**HOW TO COMPLETE THIS TASK:** Across the records below, count every line that contains the string "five", then report the count alone.

**RECORDS FOR THIS TASK:**

=== Begin Enclosure ===

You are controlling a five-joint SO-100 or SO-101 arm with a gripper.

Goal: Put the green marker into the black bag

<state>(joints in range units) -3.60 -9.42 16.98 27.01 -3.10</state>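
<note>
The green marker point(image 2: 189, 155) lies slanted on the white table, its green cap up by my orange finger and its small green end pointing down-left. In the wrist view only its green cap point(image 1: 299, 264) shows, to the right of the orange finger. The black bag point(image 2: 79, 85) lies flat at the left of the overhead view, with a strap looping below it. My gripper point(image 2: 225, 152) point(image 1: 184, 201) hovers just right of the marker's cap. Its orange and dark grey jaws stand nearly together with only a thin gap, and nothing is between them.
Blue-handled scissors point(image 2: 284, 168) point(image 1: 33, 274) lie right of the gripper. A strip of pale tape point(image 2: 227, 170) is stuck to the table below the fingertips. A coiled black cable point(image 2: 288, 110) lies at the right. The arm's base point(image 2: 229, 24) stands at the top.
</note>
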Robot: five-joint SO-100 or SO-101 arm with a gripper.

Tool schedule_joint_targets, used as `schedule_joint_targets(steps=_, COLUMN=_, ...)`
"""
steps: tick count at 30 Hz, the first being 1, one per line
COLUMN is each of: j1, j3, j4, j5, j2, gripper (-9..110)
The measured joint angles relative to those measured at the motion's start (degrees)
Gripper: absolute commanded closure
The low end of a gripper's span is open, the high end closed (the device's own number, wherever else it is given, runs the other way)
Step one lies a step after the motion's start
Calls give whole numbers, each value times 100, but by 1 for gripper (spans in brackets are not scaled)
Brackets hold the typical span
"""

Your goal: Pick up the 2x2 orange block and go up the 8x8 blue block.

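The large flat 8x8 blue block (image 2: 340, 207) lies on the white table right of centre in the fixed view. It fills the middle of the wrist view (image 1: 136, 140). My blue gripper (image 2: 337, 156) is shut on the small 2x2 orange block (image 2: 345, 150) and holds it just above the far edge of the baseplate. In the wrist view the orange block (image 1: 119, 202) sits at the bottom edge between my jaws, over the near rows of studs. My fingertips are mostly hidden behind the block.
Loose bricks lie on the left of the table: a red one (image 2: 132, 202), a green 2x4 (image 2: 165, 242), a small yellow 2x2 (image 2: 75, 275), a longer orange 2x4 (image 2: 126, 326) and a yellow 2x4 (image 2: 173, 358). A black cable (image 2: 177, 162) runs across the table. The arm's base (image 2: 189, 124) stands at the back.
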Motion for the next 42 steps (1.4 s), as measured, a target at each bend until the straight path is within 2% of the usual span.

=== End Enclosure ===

**WRITTEN REPLY:** 2